_Work task_.
Report the count of lines in the entries below that contain "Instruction", and leave out everything else.

_Provided records_.
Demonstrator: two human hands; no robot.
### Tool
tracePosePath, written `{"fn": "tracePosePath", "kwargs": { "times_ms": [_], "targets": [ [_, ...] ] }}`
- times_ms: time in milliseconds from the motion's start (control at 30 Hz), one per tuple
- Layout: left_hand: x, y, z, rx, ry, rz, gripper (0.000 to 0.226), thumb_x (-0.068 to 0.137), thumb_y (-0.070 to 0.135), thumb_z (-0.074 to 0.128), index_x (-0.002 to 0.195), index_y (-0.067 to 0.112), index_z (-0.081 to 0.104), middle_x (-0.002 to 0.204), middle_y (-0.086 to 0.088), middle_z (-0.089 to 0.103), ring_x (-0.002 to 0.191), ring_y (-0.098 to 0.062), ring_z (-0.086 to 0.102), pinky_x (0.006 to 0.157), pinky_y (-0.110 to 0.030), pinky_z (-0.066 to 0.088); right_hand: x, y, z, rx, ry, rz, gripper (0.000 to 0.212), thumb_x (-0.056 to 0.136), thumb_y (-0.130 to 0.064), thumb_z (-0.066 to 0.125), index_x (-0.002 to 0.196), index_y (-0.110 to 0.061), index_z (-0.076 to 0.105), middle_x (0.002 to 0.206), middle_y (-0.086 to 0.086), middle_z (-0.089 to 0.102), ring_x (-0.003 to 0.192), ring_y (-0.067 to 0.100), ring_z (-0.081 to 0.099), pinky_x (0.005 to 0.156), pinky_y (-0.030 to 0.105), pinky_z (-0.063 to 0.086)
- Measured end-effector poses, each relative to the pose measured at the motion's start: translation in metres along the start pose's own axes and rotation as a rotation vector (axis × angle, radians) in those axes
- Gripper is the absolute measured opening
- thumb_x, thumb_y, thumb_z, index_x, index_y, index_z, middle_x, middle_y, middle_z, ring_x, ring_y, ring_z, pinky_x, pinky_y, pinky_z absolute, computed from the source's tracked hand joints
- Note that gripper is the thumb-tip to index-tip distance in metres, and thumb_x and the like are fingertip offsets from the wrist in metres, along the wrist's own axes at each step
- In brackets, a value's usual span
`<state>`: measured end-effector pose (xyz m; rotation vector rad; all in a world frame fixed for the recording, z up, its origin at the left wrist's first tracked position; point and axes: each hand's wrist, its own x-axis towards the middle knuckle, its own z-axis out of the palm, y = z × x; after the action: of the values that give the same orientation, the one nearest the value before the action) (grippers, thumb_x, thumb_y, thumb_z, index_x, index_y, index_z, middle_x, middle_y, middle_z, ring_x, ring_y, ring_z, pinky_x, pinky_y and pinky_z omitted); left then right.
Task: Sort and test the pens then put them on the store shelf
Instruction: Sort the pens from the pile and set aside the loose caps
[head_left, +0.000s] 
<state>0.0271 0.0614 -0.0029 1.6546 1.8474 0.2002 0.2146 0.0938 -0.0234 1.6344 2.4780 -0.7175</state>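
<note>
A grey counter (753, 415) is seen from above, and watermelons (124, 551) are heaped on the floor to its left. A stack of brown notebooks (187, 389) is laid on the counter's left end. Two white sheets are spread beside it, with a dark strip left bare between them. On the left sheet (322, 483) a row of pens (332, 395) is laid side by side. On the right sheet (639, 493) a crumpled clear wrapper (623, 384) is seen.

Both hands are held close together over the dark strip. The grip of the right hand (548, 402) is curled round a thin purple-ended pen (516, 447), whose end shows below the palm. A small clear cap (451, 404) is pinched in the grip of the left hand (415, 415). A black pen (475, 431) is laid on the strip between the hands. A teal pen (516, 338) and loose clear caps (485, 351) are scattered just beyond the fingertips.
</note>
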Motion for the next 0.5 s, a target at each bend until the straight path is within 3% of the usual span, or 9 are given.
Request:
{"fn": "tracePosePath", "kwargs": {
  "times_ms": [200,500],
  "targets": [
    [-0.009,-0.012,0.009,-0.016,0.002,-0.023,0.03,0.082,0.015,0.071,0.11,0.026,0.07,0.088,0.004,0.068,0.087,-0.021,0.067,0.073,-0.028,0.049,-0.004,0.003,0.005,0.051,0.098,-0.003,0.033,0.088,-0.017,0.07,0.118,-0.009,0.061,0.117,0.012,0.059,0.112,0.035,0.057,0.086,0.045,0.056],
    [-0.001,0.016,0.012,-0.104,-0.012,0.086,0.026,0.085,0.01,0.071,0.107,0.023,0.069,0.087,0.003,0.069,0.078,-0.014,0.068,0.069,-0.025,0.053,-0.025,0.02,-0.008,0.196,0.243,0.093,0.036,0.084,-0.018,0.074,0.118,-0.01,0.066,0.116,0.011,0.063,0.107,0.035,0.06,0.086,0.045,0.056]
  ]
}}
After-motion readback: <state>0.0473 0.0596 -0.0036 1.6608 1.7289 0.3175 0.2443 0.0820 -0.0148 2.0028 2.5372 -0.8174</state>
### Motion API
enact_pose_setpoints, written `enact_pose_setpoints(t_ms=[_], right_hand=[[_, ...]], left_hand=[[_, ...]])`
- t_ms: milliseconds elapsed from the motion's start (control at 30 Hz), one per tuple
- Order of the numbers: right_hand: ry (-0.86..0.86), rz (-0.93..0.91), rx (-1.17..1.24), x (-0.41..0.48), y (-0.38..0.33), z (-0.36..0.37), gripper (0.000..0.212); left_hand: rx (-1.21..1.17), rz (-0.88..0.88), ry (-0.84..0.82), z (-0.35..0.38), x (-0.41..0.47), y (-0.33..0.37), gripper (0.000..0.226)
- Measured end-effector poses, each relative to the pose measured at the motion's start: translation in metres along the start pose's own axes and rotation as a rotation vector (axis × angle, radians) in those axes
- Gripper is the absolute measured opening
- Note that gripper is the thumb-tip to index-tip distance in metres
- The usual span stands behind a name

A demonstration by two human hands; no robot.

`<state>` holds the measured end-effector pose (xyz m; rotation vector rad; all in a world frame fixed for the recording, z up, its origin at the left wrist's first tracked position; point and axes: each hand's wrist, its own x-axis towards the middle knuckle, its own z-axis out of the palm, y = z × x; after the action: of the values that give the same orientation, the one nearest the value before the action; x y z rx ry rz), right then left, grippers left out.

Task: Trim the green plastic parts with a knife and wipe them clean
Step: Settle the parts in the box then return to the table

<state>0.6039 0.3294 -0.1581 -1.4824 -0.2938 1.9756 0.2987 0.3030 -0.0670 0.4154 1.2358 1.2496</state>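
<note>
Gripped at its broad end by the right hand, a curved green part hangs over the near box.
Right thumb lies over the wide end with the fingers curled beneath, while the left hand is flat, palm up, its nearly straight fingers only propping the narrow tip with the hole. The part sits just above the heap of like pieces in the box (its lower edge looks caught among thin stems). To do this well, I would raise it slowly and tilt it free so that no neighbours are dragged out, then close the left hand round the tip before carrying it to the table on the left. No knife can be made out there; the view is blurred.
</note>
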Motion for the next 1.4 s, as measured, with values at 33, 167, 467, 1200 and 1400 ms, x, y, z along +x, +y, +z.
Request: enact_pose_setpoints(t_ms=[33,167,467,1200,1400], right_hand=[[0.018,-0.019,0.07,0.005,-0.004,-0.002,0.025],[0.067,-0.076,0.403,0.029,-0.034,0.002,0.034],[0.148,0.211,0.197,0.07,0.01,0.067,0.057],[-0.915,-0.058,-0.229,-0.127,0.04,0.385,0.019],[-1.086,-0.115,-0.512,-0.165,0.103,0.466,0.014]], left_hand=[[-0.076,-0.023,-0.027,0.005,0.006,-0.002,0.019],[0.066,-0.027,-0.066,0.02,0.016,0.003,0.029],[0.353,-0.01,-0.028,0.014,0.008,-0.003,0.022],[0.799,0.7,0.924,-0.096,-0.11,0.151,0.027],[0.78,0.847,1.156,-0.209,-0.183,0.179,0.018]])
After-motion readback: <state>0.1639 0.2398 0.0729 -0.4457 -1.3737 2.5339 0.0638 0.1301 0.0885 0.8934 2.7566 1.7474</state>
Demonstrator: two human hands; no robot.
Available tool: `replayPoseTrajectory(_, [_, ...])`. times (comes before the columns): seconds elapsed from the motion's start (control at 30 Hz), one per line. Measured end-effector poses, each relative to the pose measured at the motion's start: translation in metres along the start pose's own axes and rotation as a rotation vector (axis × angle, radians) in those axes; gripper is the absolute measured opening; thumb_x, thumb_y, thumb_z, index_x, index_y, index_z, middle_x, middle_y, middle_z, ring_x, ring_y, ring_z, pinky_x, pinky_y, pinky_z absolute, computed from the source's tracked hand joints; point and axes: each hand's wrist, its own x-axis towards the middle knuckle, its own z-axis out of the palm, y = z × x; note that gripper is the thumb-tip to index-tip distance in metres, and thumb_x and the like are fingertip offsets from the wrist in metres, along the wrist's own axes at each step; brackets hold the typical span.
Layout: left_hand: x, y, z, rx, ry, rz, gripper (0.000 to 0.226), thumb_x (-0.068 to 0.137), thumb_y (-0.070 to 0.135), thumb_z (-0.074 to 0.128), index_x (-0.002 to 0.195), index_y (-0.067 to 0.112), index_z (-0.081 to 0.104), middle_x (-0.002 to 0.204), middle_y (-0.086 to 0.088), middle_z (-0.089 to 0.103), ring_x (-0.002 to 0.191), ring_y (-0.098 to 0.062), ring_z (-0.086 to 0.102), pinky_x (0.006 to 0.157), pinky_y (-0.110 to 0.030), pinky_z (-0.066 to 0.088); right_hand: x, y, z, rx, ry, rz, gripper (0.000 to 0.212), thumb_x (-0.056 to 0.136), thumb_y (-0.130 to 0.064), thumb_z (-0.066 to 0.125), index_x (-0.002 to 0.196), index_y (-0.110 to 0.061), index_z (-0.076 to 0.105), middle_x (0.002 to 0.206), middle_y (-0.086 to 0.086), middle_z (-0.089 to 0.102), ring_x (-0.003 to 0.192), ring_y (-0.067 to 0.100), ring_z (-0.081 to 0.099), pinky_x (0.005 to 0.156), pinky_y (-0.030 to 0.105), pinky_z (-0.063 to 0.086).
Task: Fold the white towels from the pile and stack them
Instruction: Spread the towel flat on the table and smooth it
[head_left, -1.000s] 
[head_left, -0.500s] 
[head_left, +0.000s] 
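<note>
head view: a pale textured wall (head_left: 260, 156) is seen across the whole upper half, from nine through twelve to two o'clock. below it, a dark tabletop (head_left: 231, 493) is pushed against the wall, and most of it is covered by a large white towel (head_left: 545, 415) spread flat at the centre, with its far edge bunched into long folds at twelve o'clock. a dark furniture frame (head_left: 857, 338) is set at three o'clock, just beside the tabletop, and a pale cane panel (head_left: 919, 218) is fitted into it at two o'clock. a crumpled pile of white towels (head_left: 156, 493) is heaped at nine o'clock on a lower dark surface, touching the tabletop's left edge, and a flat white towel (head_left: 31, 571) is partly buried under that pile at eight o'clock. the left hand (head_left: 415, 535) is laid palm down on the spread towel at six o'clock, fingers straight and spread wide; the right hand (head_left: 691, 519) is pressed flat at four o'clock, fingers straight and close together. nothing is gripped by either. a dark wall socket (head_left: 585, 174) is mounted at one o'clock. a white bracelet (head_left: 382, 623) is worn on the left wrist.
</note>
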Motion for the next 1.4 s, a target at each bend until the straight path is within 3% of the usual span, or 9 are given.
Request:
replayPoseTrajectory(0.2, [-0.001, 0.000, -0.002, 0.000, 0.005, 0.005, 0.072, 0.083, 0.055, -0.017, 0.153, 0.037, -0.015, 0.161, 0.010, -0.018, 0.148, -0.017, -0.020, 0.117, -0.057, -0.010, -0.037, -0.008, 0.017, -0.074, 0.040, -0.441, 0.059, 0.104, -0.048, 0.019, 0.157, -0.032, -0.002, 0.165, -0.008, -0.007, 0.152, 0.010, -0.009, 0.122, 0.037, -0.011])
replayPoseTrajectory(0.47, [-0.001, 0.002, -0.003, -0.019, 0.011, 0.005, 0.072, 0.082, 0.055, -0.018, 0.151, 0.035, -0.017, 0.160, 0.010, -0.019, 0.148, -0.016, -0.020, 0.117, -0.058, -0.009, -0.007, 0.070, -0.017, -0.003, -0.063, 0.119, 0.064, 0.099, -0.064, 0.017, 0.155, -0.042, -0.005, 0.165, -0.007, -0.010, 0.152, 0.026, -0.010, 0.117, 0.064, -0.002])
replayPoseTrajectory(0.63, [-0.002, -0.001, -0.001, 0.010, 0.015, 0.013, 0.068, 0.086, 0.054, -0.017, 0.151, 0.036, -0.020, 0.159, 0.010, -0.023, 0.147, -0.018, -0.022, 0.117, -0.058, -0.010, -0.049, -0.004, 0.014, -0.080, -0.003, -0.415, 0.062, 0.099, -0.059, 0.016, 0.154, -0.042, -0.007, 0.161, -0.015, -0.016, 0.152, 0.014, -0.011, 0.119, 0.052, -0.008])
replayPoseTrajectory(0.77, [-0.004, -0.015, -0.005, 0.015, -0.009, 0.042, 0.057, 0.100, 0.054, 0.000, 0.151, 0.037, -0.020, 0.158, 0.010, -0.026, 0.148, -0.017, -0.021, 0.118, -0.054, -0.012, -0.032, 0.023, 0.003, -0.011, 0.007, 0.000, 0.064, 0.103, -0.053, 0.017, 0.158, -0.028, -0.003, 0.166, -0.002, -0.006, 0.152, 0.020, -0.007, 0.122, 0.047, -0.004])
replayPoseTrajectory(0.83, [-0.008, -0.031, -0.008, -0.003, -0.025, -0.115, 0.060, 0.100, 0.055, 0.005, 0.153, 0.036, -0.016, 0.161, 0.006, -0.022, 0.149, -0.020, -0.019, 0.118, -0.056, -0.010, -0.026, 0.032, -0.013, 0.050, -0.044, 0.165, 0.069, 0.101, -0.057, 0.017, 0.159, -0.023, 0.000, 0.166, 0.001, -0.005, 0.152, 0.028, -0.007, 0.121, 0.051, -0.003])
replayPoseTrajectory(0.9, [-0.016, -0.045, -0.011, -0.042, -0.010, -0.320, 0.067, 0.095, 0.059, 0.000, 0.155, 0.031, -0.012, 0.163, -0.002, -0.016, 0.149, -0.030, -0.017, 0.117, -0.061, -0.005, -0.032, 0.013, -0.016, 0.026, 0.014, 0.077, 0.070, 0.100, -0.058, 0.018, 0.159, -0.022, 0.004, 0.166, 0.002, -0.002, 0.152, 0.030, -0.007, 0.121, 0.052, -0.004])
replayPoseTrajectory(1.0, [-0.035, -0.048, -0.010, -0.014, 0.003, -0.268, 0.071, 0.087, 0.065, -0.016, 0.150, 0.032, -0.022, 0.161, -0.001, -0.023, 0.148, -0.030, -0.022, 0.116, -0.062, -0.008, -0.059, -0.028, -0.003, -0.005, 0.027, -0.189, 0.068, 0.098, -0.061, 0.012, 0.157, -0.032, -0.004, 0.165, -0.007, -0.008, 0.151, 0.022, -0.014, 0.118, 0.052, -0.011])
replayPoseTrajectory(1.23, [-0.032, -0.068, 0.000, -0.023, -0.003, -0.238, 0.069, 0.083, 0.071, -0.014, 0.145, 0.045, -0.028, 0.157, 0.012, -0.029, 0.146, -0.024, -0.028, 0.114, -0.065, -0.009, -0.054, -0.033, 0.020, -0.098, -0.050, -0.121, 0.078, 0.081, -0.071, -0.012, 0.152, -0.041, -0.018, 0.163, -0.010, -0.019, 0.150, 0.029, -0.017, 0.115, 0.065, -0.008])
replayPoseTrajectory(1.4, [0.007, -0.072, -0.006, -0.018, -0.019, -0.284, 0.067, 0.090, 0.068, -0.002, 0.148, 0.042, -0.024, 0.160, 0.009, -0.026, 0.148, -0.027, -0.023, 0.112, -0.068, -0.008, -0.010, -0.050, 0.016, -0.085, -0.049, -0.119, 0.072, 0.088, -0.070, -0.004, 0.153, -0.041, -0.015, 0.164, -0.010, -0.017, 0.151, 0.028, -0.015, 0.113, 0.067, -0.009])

_Response to the exercise_.
2